Disabled People’s Reproductive Rights

CW: Sterilization

Rosario Ruiz’s parents didn’t think their daughter could be independent. The idea of her being a mother was inconceivable to them. After all, Ruiz has a developmental disability.

When she was 20, she fell in love with Antonio, one of her coworkers at the occupational center in Seville, southern Spain. They both wanted to have children one day, so they went to Rosario’s parents to tell them the news. Her parents were surprised. At the advice of their family doctor, they opted to have their daughter sterilized.

Forced sterilization of disabled people was permitted in Spain until two years ago. The law that allowed sterilizing without consent “in exceptional cases” was repealed at the end of 2020.

Forced sterilization is allowed throughout much of the European Union. Despite violating the Istanbul Convention and the International Convention on the Rights of Persons with Disabilities, it is illegal in only nine nations. The sterilization of minors is permitted in only three Member States: Portugal, Hungary, and the Czech Republic.

Her parents forced Rosario to have surgery to tie her fallopian tubes when she was 20. She was taken to Seville’s Vrgen del Roco Hospital without being told what kind of surgery she was scheduled for.

If she refused to go to the hospital, her mother threatened to bar her from seeing Antonio. She also threatened to place her in an institution., Unsurprisingly, Rosario agreed to go to the hospital.

After the surgery, she saw the scar on her body. “I asked myself: ‘What have they done with my life? Am I useless? Can everyone be a mother except me? Since then, I feel empty every day of my life,” she told Euronews.

She no longer feels affection for her parents. Rosario removed herself from the guardianship that allowed her parents to control all facets of her life three years ago. However, she now has to care for her 80-year-old father, who once thought she could not be a mother.

Another woman who used the pseudonym Carmen wanted to have children. Her mother had already made her decision: Carmen would have a tubal ligation to prevent her from having “many children” when she was 20.

Carmen has an intellectual disability, and her mother drove her to the hospital without telling her where she was going. She didn’t understand what would happen until the doctor explained it, but it was too late because she was already in surgery.

Due to the lack of cohesive European laws, the decision to criminalize the practice of forcing people with disabilities to be sterile is left up to individual Member States.

Only Sweden, Ireland, Belgium, France, Germany, Italy, Slovenia, Poland, and Spain have made the practice illegal, with Spain being the most recent European country to do so. Malta will also make the practice illegal soon.
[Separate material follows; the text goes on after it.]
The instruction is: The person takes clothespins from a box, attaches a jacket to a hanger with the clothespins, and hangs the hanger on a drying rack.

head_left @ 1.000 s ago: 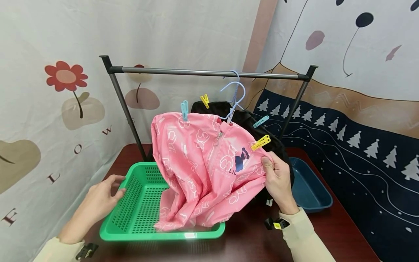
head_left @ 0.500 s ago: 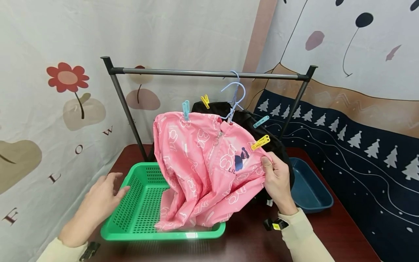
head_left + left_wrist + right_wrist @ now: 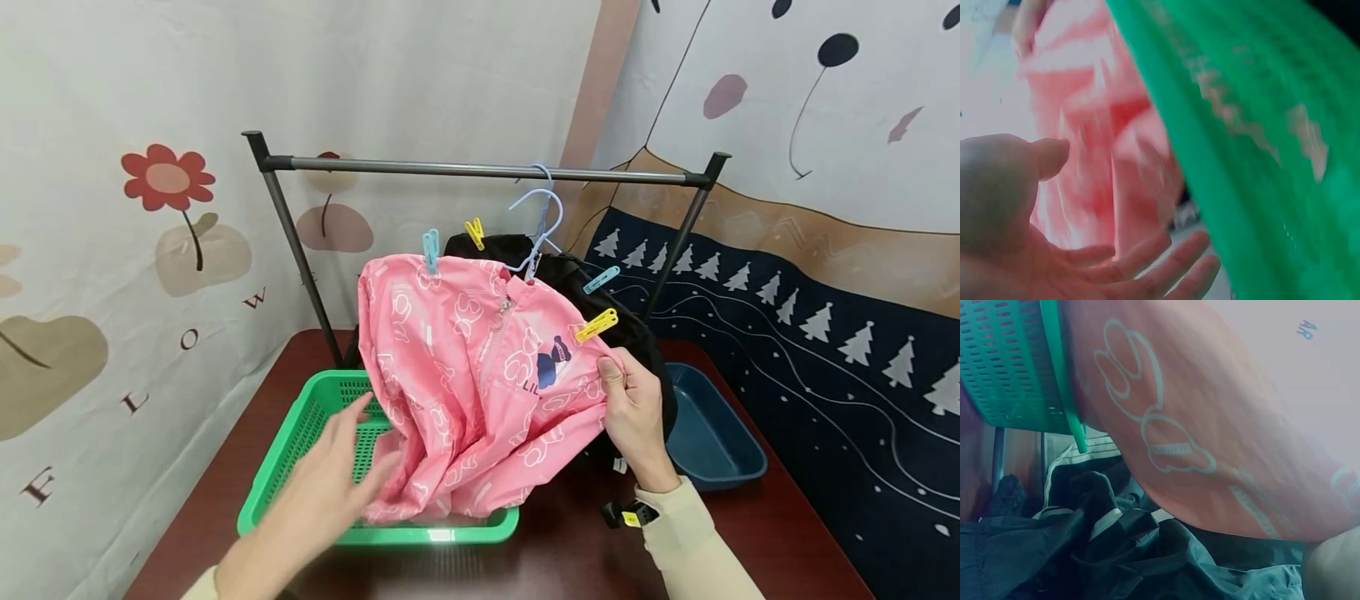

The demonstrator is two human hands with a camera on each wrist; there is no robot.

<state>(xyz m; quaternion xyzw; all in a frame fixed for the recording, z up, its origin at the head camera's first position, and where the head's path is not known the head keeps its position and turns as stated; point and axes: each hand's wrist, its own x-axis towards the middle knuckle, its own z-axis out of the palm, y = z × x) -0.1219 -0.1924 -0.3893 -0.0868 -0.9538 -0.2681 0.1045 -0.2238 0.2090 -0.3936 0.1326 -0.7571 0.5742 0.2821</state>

The government recently announced a plan to amend the law regarding the forced sterilization of disabled people.

However, as Euronews discovered, even in these countries, forcible sterilizing occurs occasionally. The key to putting an end to it is in Brussels. The European Parliament will discuss whether to abolish the practice in July, a decision that would be obligatory on all member states but would have to be approved by the European Council later.

In the United States, Carrie Buck was a woman who was confined to a state mental facility because she was “feeble-minded.” Her condition had been passed down through three generations in her family. To improve the “health of the patient and the welfare of society,” a Virginia statute authorized residents of institutions to be forcibly sterilized.

On May 2, 1927, in an 8–1 decision, the Court ruled that Buck, her mother, and her daughter were “feeble-minded” and “promiscuous” and that it was in the state’s interest to have her sterilized. Between 1927 and 1972, roughly 8,300 sterilizations were completed under state law. Buck, despite her diagnosis, had an active life after her release from the institution until she died in 1983.

Buck v. Bell was never declared unconstitutional. As of 2022, forced sterilization is legal in 31 states and Washington, D.C. Buck v. Bell’s logic has been significantly undermined by subsequent case law and a growing recognition of the need for procedural safeguards to preserve the privacy rights that sterilization jeopardizes.

Disabled people are people first. They are entitled to their reproductive rights. Being disabled doesn’t automatically mean someone is unfit for parenthood. As a disabled person, I hope that if I have a child, they will grow up knowing that their mother loves them and does the best she can.

Sources:

Antonios, Nathalie, and Christina Raup. “Buck v. Bell (1927).” The Embryo Project Encyclopedia, Arizona State University, 1 Jan. 2012, embryo.asu.edu/pages/buck-v-bell-1927.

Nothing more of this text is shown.